*** Opening of Records provided ***

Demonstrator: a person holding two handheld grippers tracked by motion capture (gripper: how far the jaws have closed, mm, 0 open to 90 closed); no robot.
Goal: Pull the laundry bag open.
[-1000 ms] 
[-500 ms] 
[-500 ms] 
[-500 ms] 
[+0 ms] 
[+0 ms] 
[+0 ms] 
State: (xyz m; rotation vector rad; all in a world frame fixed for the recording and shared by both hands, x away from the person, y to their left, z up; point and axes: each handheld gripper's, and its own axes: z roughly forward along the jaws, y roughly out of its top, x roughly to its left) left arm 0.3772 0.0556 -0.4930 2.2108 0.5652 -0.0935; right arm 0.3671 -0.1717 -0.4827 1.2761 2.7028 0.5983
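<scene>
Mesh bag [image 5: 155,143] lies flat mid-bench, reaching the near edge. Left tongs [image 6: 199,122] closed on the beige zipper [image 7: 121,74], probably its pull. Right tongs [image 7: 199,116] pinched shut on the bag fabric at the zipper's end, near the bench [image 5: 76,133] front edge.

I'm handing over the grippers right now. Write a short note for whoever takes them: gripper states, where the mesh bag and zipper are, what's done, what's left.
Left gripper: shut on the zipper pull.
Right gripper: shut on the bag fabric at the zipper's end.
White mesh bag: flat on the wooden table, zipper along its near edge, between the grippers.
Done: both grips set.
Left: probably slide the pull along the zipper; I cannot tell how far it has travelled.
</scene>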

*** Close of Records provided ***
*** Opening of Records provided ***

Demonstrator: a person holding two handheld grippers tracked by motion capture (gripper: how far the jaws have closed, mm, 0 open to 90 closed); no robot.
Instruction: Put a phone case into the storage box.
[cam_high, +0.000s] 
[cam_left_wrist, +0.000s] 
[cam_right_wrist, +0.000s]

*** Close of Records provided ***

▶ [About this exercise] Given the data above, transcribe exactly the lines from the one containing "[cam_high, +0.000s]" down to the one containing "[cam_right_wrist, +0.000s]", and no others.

▶ [Reply to the task]
[cam_high, +0.000s] 
[cam_left_wrist, +0.000s] 
[cam_right_wrist, +0.000s]

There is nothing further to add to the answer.